You think it makes sense. They think it’s twaddle.
I was sitting in the reception of a Cambridge telephony company, waiting for my client to arrive back in the office for a meeting with me.
When he arrived (a touch late) he was clearly in a bad mood, muttering under his breath before shaking my hand and leading me through to the boardroom.
He clearly had to get something off his chest as he poured the coffee.
“I have just spent three days at an exhibition in London, showcasing our new telephony product. And, do you know what? I spent most of the time answering questions about what the product did!’
This seemed perfectly reasonable to me, so I asked him why this was a problem.
“We had a huge panel — the size of a door — that explained everything for all to see. Our technical guys worked on it for weeks. And STILL people were asking questions. I think people are stupid sometimes!’
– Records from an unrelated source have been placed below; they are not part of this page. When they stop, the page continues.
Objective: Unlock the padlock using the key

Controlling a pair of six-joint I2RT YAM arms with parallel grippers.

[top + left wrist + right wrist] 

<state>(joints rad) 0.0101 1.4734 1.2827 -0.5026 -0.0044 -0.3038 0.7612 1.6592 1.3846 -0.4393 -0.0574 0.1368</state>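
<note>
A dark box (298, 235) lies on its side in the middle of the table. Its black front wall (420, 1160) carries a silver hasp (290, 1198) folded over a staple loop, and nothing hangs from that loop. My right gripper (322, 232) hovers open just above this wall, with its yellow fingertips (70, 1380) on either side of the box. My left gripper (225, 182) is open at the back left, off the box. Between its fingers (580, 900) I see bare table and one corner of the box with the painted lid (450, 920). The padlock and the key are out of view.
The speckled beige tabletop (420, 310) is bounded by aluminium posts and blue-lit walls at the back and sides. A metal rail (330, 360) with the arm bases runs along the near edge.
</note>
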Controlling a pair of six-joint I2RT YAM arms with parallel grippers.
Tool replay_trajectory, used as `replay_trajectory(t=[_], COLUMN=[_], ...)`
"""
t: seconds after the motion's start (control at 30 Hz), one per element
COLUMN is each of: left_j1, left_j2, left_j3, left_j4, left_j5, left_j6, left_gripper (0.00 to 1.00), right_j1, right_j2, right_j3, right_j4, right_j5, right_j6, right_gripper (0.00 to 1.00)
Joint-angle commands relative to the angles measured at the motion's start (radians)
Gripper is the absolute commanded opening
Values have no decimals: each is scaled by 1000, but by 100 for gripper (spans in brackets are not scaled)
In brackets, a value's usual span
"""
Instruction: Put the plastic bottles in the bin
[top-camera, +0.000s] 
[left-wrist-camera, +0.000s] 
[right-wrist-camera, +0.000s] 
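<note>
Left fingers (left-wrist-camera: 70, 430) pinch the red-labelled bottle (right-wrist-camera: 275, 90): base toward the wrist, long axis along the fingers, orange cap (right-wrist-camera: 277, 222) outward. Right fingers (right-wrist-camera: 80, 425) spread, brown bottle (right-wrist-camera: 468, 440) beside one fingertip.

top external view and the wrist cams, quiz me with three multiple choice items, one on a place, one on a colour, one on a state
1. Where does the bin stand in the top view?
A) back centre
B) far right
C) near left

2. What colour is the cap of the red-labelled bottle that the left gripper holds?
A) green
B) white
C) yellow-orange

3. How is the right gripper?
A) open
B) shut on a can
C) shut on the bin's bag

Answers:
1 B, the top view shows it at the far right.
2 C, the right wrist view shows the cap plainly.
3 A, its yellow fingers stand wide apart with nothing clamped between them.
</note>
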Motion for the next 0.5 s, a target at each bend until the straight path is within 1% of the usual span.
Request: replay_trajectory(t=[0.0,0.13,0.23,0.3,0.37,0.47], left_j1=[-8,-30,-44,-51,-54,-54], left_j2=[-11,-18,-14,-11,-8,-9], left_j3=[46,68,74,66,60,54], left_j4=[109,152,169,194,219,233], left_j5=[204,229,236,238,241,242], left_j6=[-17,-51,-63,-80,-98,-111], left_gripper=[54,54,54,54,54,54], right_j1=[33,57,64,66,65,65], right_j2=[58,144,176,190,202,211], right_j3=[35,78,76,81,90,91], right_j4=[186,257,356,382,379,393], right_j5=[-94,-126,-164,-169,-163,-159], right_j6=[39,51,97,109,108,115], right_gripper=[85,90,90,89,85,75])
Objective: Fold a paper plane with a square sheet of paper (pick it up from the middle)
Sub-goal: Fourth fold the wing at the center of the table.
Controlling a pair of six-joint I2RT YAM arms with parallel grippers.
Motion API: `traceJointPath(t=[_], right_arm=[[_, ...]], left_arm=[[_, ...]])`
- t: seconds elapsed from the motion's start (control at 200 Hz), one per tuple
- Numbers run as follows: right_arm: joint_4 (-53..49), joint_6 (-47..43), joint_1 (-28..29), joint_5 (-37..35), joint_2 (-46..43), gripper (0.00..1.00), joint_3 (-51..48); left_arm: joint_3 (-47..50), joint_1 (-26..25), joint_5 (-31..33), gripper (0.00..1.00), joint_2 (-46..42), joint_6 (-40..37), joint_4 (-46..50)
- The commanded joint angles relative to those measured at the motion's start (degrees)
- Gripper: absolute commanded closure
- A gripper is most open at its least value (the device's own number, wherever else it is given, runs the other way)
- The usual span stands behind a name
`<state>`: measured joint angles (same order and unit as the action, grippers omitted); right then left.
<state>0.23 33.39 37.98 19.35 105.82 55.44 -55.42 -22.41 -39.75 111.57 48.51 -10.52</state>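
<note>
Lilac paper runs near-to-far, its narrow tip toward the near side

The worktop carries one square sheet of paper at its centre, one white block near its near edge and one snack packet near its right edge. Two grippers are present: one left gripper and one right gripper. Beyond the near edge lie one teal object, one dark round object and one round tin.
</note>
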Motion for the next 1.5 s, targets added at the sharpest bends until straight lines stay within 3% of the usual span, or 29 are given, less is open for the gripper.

I have experienced this tangible sense of frustration lots of times when meeting founders or inventors. Particularly when their products seem revolutionary and/or complicated. Or if they are spin-outs from academia.
The products are invariably brilliant but, for some reason, the penny doesn’t drop with the potential customer.
That reason is that it is a real skill to explain something to someone who knows a lot less than you, or comes from a totally different background. Because you are speaking a different language.
You need a translator.
This, I hasten to add, is not about dumbing down. It’s not about oversimplification. It’s about truly understanding what makes an idea brilliant and distilling it into something palatable and digestible.
My frustrated client was talking technology to a market that wanted to hear how his telephony could make them money. In other words, entrepreneurs, not IT specialists.
So, to them, the long explanation on the door was twaddle.
Nobody buys into an idea they don’t get. No matter how great the idea is, it needs to be translated into something — a sentence, a concept, a mental picture — they can understand.
One simple way of checking if your translation is working is to pitch your idea to someone who could, potentially, be a client.
This way, instead of assuming your idea is a killer, they will tell you. They will ask you all kinds of questions — some of which you may not have asked yourself.
They will help you avoid the twaddle.
And you won’t need a panel the size of a door to make your point.